Controlled environment farming, including vertical farming, is still a relatively nascent but capital-intensive industry, requiring increased scale and investment for companies to become profitable.
In the year to 31 December 2021, AppHarvest delivered a net loss of $166.2m, wider than a $17.5m loss a year earlier.
AppHarvest’s farms are located around the Appalachia mountain range. It started with a high-tech farm in Morehead, Kentucky, growing tomatoes in a controlled indoor environment.
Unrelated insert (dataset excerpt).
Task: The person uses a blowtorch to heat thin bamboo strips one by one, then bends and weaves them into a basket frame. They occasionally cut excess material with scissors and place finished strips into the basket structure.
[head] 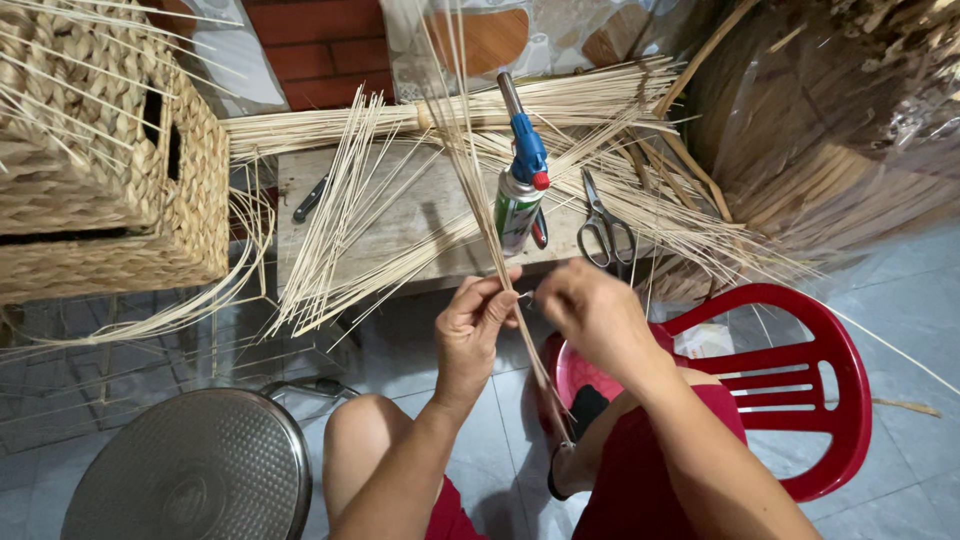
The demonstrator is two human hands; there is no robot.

Berea was added in Kentucky growing salad greens, along with a strawberries and cucumber facility in Somerset and an indoor farm for tomatoes in Richmond, all within the same state.
Its farms use “robotics and artificial intelligence to build a reliable, climate-resilient food system”. They are “designed to grow produce using sunshine, rainwater and up to 90% less water than open-field growing, all while producing yields up to 30 times that of traditional agriculture and preventing pollution from agricultural runoff”, according to AppHarvest.
Representative of the challenges faced by such firms, Germany’s Infarm announced a restructuring exercise involving its facilities last November citing “escalating energy prices” and “challenging market conditions”, replete with the loss of hundreds of jobs.
AppHarvest’s bottom-line loss in 2021 was based on sales of $9.1m. The business posted an adjusted EBITDA loss of $69.9m, versus a $17.1m loss a year earlier. Operating profits were also in the red at $200m, compared to a $16.4m loss.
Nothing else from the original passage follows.